(PROBLEM TO WORK ON): From the line with "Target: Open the" through the line with "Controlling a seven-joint", repeat the entries verbatim, both end lines included, and add nothing.

┌──

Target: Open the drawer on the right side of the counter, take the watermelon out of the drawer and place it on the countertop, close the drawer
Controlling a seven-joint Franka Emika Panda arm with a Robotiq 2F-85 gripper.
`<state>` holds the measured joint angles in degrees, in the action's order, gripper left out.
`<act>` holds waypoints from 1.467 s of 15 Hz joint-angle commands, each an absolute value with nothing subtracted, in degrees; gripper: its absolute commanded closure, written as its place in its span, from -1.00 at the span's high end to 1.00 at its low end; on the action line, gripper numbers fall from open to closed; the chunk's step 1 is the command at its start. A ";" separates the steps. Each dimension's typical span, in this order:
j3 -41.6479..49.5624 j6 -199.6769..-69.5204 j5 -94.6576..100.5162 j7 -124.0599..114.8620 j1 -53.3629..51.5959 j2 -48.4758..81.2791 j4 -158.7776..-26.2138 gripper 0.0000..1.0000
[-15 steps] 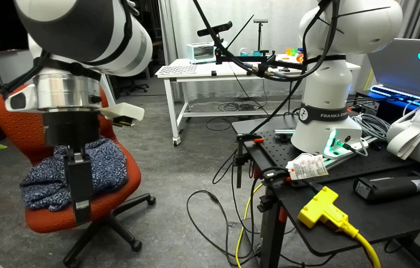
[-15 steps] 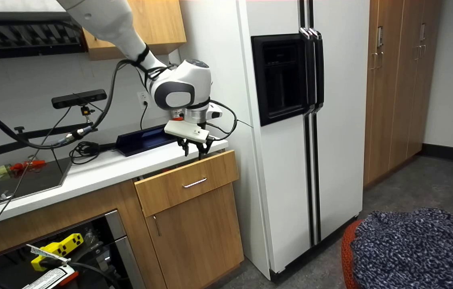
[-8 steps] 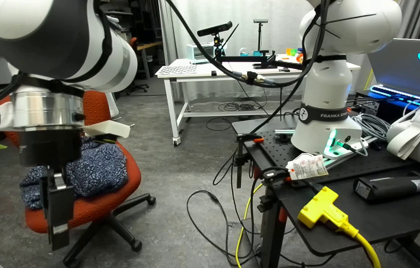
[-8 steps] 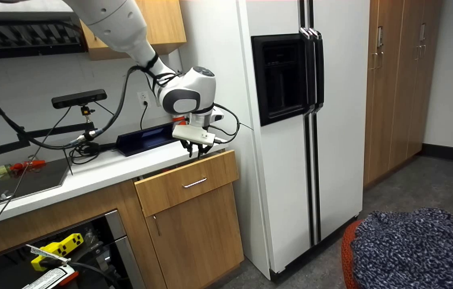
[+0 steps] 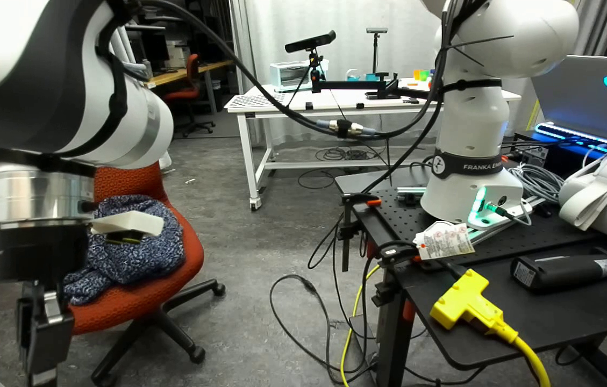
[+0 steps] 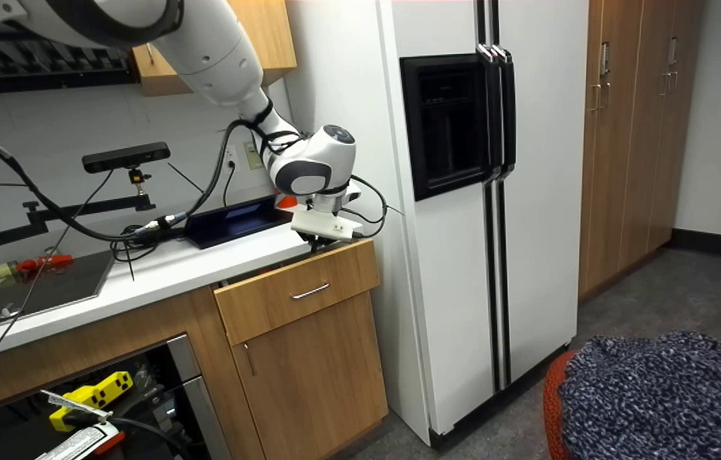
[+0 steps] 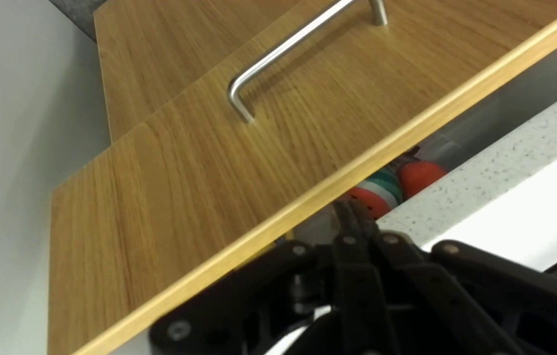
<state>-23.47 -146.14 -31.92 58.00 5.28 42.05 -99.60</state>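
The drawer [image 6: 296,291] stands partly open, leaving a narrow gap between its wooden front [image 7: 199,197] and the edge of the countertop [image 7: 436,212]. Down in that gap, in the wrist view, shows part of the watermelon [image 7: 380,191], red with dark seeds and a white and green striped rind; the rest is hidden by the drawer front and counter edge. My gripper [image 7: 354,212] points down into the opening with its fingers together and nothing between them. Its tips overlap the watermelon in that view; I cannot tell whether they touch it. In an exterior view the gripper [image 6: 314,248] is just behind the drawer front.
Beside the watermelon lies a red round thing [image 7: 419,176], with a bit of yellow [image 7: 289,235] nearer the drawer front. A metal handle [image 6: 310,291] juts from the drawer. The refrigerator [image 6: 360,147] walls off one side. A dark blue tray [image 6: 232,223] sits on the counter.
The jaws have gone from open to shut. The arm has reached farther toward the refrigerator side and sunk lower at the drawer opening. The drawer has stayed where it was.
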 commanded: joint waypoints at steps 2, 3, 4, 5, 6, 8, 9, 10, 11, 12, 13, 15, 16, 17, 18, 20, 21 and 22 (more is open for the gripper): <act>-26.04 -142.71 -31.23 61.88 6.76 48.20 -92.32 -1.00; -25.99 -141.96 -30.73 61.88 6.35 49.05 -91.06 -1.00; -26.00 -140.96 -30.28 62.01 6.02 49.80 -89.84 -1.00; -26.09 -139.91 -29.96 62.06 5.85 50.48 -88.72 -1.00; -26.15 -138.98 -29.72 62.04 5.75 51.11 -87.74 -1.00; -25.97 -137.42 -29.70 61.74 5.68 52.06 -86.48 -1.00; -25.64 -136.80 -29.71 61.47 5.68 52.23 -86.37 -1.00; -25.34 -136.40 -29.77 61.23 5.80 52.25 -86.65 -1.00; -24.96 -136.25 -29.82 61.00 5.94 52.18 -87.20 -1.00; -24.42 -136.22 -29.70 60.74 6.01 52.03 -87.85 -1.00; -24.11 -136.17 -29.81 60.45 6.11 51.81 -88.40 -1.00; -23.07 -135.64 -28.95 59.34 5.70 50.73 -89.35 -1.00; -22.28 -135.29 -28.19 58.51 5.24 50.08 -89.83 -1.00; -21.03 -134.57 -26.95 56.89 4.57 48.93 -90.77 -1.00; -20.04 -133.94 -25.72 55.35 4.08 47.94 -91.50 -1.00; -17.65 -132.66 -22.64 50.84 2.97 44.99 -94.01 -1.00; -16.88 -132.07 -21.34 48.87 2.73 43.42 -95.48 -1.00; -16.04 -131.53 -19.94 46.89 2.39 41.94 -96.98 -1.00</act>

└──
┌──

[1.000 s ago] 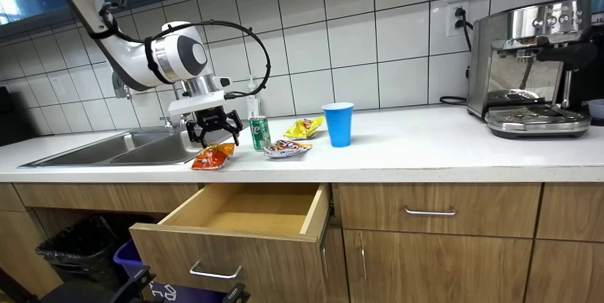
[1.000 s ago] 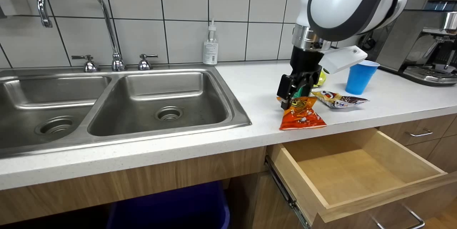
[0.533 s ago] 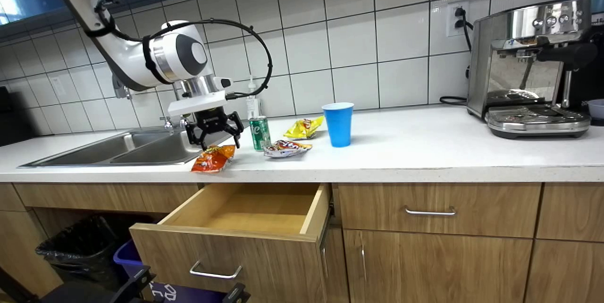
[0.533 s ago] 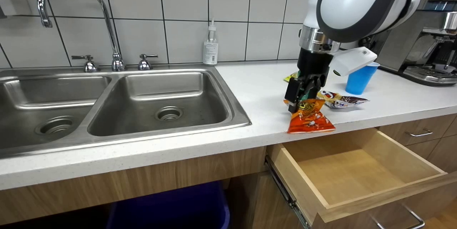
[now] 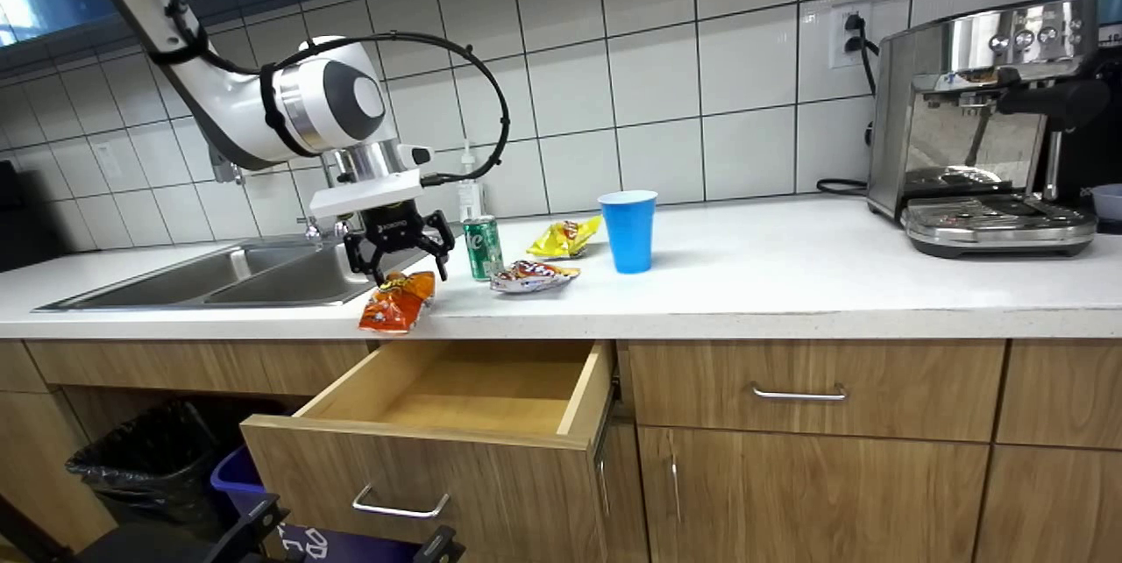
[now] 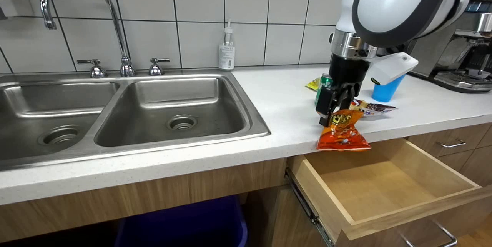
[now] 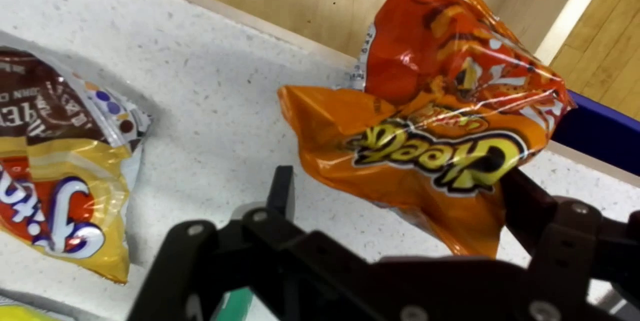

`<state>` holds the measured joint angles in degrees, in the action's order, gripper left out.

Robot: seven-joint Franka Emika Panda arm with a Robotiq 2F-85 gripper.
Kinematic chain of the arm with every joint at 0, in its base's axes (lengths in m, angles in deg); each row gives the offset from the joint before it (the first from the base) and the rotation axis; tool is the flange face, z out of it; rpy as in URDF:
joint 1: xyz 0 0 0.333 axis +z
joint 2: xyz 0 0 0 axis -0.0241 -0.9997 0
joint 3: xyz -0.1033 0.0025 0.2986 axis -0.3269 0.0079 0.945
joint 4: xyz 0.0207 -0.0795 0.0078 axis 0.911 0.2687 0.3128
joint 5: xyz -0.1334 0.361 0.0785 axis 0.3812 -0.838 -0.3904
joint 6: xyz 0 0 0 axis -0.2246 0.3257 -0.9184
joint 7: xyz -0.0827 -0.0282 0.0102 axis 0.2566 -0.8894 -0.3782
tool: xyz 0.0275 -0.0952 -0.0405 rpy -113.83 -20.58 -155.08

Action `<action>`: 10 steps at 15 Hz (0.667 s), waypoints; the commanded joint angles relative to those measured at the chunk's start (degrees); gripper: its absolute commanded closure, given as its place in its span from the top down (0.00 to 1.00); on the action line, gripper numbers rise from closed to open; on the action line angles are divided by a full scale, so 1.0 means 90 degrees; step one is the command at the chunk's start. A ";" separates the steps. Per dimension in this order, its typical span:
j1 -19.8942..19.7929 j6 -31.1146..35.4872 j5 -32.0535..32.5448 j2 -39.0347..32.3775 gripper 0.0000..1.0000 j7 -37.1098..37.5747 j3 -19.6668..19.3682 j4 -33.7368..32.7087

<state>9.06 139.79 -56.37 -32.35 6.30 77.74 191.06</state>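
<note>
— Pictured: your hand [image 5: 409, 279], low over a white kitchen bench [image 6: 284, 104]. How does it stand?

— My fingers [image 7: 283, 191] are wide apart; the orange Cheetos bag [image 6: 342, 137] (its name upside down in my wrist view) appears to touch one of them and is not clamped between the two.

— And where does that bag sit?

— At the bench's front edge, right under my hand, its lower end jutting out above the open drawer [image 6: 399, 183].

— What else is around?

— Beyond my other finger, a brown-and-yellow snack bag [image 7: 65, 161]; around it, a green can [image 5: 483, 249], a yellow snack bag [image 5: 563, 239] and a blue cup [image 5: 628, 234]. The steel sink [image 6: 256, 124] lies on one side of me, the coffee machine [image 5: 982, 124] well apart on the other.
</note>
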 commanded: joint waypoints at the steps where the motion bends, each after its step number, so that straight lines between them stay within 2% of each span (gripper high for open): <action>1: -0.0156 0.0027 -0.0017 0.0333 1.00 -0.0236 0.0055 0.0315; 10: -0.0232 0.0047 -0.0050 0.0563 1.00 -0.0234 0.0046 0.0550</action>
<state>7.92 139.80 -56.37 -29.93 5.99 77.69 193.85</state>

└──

(EXERCISE SOLUTION):
Target: Open the drawer on the right side of the counter, take the watermelon out of the drawer and place it on the countertop, close the drawer
Controlling a seven-joint Franka Emika Panda arm with a Robotiq 2F-85 gripper.

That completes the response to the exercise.